As could be anticipated in any such setup, the lives of the poor matter the least. And what have you learnt? The fentanyl disaster has disproportionately hit poor folks. A 2020 article printed on the web site of the Nationwide Library of Drugs discovered that individuals dwelling beneath the poverty line had the next threat of deadly opioid overdoses.
At-risk socioeconomic teams additionally included newly launched prisoners, in addition to people with insecure housing or no medical health insurance. The article famous: “Financial deprivation is a threat issue for opioid overdoses in the US and contributes to patterns of declining life expectancy that differ from most developed nations.”

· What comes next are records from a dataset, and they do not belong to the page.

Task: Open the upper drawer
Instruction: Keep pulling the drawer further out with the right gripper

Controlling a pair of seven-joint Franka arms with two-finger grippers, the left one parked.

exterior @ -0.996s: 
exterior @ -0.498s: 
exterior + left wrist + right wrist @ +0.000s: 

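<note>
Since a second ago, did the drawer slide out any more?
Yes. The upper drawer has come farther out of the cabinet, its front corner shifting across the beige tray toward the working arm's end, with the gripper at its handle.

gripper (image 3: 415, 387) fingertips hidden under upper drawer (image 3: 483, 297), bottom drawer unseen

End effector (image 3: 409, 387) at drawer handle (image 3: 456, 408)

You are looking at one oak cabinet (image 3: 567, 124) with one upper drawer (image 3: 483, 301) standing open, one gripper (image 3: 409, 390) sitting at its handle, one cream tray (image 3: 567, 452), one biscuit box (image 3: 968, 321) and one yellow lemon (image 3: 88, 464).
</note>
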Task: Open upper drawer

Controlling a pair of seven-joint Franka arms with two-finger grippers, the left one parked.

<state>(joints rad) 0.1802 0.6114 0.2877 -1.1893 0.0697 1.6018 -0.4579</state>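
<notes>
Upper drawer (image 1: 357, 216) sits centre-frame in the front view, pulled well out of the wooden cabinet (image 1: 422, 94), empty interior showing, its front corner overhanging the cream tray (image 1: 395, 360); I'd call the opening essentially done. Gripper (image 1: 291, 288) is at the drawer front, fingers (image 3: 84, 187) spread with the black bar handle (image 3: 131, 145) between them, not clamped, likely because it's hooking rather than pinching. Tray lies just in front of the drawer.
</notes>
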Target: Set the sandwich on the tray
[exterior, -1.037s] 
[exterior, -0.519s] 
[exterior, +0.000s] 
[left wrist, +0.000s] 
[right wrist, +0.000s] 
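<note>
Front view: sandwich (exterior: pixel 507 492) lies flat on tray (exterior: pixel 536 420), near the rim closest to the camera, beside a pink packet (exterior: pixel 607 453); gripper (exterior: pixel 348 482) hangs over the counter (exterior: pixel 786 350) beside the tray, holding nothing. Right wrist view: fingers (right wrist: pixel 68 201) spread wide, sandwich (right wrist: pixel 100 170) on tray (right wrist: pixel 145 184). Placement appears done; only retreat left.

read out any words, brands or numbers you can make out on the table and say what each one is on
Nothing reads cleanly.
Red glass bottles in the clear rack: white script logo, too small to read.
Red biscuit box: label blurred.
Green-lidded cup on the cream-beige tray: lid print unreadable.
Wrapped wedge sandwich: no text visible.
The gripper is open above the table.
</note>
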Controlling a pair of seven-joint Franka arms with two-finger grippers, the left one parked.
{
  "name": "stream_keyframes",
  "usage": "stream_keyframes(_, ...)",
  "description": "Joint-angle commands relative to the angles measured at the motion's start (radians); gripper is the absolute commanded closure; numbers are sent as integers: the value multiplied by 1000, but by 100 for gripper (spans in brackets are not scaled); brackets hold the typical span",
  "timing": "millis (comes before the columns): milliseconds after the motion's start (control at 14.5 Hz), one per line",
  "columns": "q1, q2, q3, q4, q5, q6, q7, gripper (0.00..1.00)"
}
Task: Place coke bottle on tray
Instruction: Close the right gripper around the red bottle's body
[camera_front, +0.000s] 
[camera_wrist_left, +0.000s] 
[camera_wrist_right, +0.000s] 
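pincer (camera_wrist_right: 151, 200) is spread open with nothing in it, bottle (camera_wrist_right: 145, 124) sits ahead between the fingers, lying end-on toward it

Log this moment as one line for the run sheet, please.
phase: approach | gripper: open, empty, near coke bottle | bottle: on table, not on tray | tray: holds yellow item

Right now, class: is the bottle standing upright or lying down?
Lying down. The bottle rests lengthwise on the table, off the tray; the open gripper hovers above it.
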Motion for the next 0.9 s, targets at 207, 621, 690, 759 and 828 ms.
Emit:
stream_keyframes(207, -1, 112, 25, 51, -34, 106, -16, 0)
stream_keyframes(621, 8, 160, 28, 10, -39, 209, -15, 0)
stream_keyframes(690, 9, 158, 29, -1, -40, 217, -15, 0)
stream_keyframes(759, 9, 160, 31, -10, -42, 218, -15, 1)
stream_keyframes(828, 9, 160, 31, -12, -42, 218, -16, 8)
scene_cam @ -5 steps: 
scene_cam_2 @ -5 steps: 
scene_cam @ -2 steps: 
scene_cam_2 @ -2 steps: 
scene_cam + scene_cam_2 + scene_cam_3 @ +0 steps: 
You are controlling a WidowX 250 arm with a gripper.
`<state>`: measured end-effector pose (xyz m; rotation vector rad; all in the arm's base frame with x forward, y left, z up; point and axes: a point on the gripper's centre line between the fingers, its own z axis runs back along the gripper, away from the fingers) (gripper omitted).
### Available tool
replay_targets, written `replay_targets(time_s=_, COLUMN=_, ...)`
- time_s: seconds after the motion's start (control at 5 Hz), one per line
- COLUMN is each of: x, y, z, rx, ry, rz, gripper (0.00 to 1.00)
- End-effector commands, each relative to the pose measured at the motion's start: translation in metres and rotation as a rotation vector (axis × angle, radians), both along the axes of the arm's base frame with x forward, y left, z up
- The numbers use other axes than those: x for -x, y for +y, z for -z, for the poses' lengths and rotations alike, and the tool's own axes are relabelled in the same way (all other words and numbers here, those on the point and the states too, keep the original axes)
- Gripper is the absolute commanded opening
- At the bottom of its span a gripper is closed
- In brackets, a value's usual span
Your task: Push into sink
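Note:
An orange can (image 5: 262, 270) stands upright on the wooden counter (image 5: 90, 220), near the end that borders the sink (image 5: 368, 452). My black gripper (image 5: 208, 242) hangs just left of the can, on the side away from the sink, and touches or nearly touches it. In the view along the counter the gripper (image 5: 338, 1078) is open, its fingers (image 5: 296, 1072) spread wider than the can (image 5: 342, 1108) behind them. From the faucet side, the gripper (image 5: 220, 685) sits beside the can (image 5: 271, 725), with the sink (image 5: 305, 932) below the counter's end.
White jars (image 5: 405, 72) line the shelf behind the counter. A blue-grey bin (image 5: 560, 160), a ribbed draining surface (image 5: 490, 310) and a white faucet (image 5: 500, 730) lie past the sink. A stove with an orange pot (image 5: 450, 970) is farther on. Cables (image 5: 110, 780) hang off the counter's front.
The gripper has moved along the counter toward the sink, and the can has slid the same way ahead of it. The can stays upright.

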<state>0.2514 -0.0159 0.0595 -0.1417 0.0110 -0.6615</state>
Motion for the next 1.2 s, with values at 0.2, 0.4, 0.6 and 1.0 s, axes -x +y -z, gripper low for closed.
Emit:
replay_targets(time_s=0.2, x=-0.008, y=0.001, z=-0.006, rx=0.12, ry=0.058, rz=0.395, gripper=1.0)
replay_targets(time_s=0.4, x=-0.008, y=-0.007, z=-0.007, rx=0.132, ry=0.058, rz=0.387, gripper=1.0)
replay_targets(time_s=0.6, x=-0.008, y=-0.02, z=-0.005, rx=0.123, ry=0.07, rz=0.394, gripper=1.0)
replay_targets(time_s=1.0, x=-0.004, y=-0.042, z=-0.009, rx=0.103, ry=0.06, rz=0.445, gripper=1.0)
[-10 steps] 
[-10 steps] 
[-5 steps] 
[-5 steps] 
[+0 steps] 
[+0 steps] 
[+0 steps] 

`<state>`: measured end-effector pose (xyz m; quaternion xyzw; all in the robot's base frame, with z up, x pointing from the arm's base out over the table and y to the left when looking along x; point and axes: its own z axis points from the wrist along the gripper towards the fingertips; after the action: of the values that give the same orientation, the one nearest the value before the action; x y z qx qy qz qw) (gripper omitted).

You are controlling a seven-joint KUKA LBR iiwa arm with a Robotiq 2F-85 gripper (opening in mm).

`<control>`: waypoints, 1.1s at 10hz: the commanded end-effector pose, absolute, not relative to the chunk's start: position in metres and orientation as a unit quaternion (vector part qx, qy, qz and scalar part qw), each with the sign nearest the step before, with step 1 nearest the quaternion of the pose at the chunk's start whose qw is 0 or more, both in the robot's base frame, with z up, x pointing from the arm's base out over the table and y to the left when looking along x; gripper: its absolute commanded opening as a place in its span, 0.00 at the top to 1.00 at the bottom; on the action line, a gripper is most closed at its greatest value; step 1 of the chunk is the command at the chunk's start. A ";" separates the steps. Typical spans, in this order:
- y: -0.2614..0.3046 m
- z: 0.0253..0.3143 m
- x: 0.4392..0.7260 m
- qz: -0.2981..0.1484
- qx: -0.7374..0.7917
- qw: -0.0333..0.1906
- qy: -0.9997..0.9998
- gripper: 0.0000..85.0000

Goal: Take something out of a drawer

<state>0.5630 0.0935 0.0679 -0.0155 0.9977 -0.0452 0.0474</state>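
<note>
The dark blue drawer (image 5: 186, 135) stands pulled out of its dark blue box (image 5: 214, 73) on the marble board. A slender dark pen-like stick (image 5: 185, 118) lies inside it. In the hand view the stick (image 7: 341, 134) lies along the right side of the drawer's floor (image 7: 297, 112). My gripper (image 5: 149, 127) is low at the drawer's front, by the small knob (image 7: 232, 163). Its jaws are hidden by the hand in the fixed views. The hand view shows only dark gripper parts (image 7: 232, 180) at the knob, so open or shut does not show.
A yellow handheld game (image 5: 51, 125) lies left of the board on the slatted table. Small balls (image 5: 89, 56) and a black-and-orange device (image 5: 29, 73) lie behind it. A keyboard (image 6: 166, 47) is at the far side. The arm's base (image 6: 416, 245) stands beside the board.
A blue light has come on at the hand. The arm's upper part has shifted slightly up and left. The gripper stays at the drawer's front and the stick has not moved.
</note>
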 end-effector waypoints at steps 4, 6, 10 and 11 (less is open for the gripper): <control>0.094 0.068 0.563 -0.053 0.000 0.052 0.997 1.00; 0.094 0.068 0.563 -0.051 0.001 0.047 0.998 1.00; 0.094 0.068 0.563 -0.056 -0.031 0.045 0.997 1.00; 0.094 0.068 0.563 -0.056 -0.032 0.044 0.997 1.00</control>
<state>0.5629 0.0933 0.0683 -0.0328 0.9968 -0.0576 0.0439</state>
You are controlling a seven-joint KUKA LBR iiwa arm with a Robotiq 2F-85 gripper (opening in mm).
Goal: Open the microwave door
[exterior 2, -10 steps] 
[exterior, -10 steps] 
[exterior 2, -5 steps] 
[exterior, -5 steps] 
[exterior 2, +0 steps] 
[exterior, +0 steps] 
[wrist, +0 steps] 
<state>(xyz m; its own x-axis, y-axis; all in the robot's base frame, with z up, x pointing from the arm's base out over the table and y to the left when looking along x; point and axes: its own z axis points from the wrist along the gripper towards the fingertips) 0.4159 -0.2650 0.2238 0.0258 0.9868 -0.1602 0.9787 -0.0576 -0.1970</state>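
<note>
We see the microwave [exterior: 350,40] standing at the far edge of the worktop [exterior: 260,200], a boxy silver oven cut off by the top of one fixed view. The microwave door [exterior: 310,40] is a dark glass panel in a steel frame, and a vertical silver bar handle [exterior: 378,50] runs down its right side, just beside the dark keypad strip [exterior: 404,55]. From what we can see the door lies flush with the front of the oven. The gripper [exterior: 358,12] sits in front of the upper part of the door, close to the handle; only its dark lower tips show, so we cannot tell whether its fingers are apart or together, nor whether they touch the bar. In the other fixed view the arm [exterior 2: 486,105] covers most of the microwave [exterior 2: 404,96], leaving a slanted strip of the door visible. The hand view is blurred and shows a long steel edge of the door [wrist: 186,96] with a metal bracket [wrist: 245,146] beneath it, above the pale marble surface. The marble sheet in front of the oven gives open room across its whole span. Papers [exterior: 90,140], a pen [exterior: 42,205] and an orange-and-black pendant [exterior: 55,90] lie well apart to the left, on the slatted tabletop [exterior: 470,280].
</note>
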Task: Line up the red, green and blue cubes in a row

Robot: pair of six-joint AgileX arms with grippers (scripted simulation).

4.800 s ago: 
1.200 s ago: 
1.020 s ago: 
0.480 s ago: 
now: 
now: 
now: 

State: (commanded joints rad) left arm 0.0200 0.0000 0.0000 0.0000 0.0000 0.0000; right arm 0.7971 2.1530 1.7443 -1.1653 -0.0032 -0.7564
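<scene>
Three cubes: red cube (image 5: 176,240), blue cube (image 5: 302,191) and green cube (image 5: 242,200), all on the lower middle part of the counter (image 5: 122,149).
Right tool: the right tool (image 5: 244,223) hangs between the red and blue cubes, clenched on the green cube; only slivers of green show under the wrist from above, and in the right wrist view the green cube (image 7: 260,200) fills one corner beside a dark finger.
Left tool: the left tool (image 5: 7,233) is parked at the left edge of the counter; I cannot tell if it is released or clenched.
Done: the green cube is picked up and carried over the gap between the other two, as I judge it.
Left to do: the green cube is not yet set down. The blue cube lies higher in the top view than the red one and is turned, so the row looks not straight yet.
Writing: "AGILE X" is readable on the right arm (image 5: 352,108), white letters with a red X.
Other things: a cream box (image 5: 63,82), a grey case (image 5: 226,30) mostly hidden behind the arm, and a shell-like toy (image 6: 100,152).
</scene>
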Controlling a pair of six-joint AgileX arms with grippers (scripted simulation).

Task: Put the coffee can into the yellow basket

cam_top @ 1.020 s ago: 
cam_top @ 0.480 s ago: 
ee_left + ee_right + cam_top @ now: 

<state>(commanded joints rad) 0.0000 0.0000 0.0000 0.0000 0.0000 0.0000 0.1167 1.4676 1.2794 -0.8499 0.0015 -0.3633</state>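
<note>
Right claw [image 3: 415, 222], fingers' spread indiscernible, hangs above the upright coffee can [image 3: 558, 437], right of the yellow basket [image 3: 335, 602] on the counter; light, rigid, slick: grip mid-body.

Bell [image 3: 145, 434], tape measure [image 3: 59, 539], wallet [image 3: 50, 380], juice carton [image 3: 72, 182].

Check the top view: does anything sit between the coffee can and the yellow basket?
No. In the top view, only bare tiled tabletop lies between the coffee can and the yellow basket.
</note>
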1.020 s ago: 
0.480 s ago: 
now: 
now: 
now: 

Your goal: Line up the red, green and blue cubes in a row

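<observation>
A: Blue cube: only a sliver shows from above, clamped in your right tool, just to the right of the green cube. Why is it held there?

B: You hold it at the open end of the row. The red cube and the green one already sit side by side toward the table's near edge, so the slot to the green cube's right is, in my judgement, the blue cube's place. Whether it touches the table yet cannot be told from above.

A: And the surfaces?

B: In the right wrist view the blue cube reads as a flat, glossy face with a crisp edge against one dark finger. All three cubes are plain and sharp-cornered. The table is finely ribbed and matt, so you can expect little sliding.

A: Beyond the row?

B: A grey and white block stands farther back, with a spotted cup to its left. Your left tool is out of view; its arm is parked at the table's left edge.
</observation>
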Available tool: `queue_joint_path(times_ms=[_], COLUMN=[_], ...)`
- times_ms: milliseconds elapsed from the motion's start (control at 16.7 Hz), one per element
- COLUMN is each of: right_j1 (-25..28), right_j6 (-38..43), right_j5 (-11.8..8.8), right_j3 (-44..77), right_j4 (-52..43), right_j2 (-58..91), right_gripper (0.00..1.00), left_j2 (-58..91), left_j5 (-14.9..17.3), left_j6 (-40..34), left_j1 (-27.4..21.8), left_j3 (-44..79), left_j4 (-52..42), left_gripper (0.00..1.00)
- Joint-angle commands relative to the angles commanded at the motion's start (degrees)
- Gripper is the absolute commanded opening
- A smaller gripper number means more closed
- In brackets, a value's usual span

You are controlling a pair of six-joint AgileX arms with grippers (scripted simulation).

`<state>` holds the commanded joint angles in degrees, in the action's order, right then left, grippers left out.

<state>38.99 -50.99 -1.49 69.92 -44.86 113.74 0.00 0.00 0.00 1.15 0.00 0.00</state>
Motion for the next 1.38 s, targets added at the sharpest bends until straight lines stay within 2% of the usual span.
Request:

How is that for American exceptionalism?
To make sure, in a rustic with a lot ache, it makes good sense that there ought to be such a requirement for painkillers – and the cheaper the higher for the impoverished communities upon whose distress the capitalist superstructure is constructed.
In the meantime, the extra the decrease socioeconomic echelons may be criminalised for his or her poverty and addictions, the extra handy for perpetuating the struggle on the poor that helps preserve US society good and submissive.
The truth that US army veterans are twice as more likely to die from an opioid overdose fairly effectively encapsulates the skewed priorities of a rustic that may spend trillions sowing destruction worldwide however can’t be bothered to handle even its personal warriors.
Then, in fact, there’s the matter of the intersection of socioeconomic and racial oppression in opposition to the backdrop of the fentanyl-dominated opioid disaster and drug overdoses generally. In accordance to Scientific American journal, the general overdose dying price for Black folks within the US first surpassed the dying price for white folks in 2019, with the proliferation of fentanyl producing a panorama through which “Black males older than 55 who survived for many years with a heroin habit are dying at charges 4 instances larger than folks of different races in that age group”.
The CDC experiences that the overdose dying price for Black folks elevated by 44 p.c between 2019 and 2020 alone, whereas the speed for Native People elevated by 39 p.c.
And in 2020, as per CDC statistics, overdose dying charges for Black folks in US counties with larger revenue inequality have been greater than twice as excessive as in counties with much less revenue inequality.
If there was ever a lesson to be taught from capitalism, it’s that inequality kills. Therefore the US authorities’s reliance on worldwide bogeymen just like the Chapitos to distract its residents from a moderately brutal actuality: that the capitalist system itself is public enemy primary.
Now, US lawmakers are pushing for harsher sentencing for fentanyl possession and dealing – which is nice information for the prison-industrial complicated however not a lot for society. One can’t assist however recall the crack cocaine epidemic of the Eighties, when Black communities in Los Angeles have been decimated by a drug inflow immediately occasioned by the US’s terrorisation of Nicaragua – in any other case referred to as the Contra struggle in opposition to the so-called “pink menace”.
Forty years later, capitalism stays as lethal a drug as ever and a euphemism for the all-out US struggle on the poor – a struggle for which fentanyl is merely the newest face.
The views expressed on this article are the creator’s personal and don’t essentially replicate Al Jazeera’s editorial stance.